Your Vision Forward: Looking ahead 5–10 years, how do you envision the relationship between humans and AI evolving, and what legacy do you hope to leave in shaping responsible, inclusive, and intelligent systems for the next generation?
Looking ahead, I see the relationship between humans and AI becoming a true partnership. AI will take on the scale, speed, and pattern recognition that no human can match, while people will bring judgment, empathy, and creativity.
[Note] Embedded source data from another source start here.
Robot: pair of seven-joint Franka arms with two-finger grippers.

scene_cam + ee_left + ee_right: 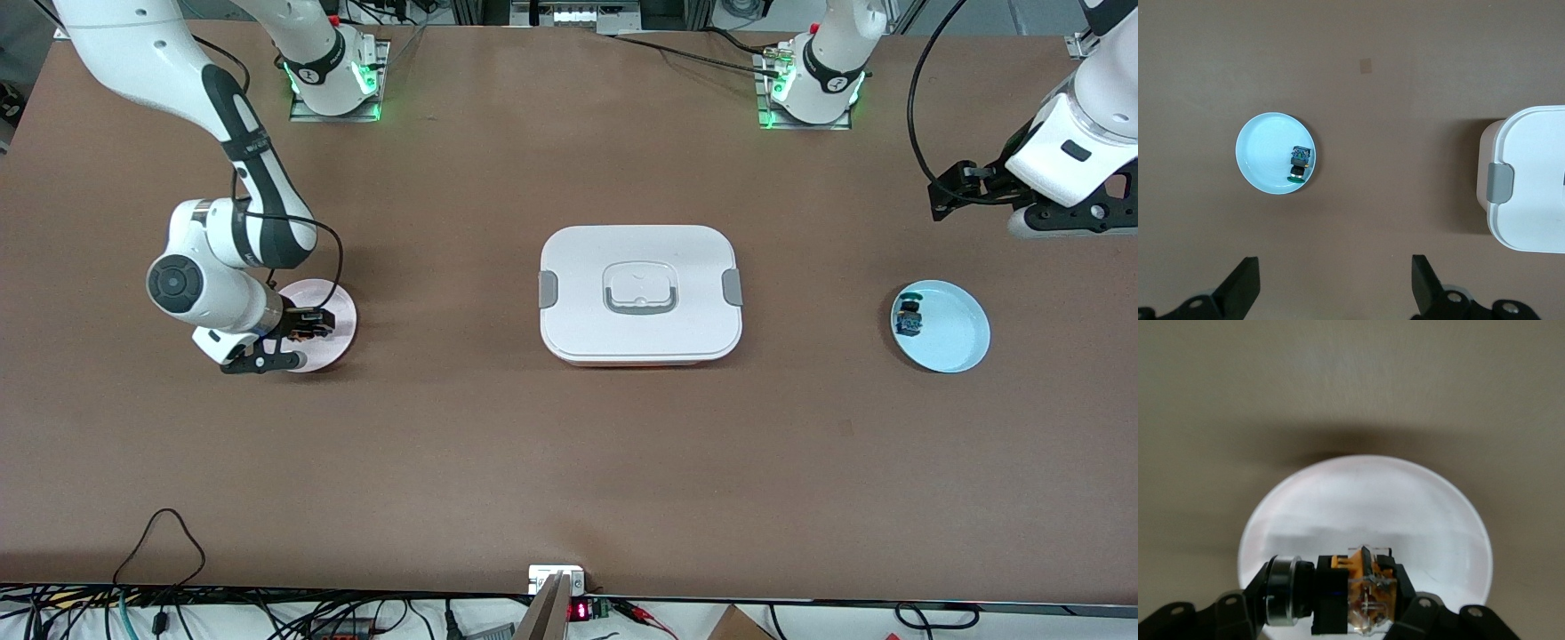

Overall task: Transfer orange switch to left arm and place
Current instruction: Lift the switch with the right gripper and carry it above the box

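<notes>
Right tool is low over the pink plate at the right arm's end of the bench, fingers clamped on the orange switch. In the right wrist view the switch lies sideways between the fingers, round cap at one end, black collar, orange-tan and clear body at the other. Whether it touches the plate or sits just above it can't be told. In the front view the switch is hidden by the tool.

The box sits mid-bench, lid on, grey latches on both ends, handle recess on top. It is well apart from both plates.

Left tool waits up in the air over the left arm's end of the bench, holding nothing, fingers wide apart. The blue plate lies on the bench at that end, nearer the front camera than the spot under the tool. A blue switch with green cap lies on its side in that plate, near the rim on the side toward the box.
</notes>
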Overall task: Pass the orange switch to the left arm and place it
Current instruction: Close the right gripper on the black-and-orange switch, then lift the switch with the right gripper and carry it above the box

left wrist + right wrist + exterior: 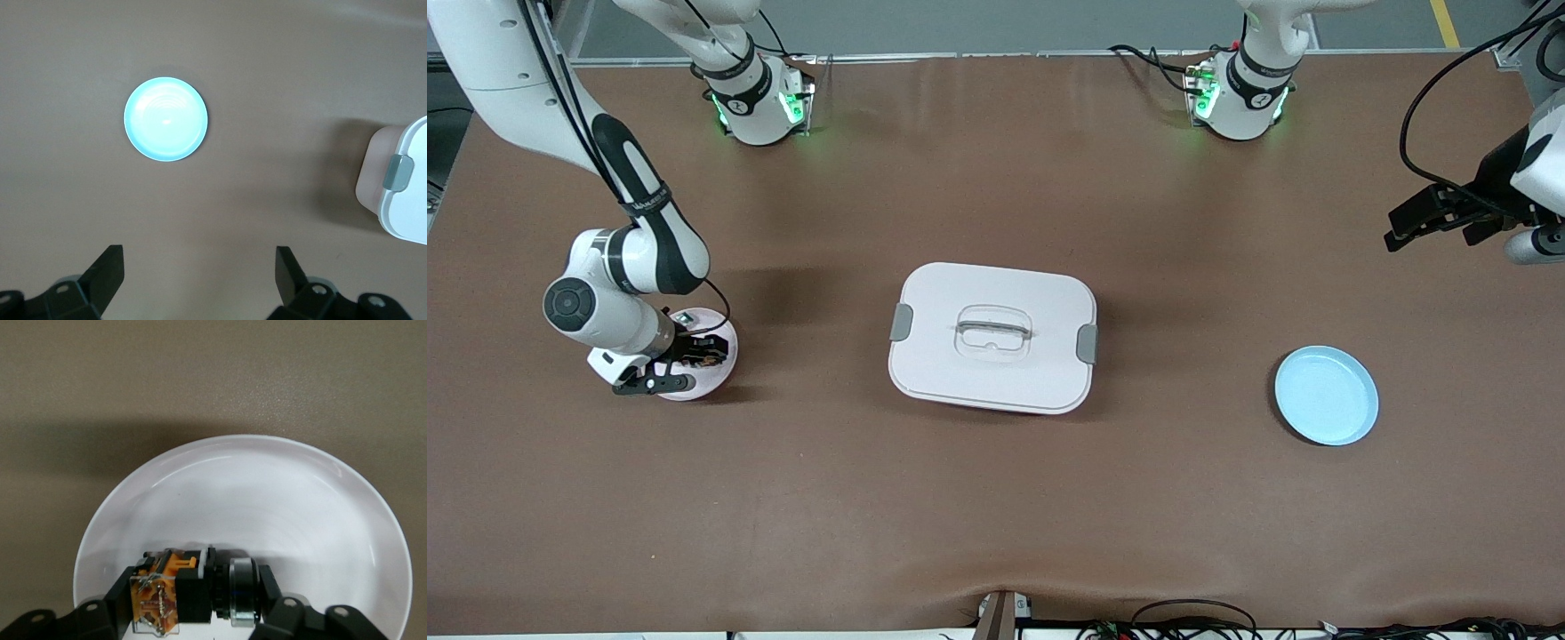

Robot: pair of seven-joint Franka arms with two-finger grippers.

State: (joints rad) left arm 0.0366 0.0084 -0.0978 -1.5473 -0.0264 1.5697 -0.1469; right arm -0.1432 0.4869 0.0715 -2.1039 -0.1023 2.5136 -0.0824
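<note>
Here the right gripper (193, 603) pinches the orange switch (190, 590), its underside hidden; left gripper (200, 277) spread.

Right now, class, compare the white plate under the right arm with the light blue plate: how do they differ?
The white plate holds the orange switch, with the right gripper shut on it; the light blue plate lies bare. The white plate sits toward the right arm's end, the light blue plate toward the left arm's. Both are round and shallow.
</note>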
In the next 5 to 10 years, I believe AI will act as an always-present advisor, surfacing risks and opportunities in real time, and humans will focus on interpreting those signals, weighing trade-offs, and making decisions grounded in values. The future will not be about replacement, but about amplification, machines and people working together to create smarter, fairer, and more resilient ecosystems.
The legacy I hope to leave is one of empowerment. I want to be remembered not only for building systems that influenced decisions a global scale, but for creating platforms that gave every professional the ability to use data with confidence and clarity. I hope my mentorship continues to live on in the leaders I have guided, and that my contributions in research and peer review have helped raise the bar for rigor and responsibility in our field. Above all, I want my work to show that intelligence at scale can be both powerful and fair, and that AI, when designed responsibly, can create a transparent, inclusive, and human-centered future.
Closing Thoughts
From migrating petabyte-scale systems and building AI-powered pipelines to publishing scholarly works and mentoring professionals globally, Rajesh Sura has consistently combined technical brilliance with responsibility. His journey demonstrates what is possible when data and AI are designed not only for performance but also for trust, inclusivity, and human progress.
In an era defined by artificial intelligence, Rajesh is shaping not just technology but the principles by which technology serves society.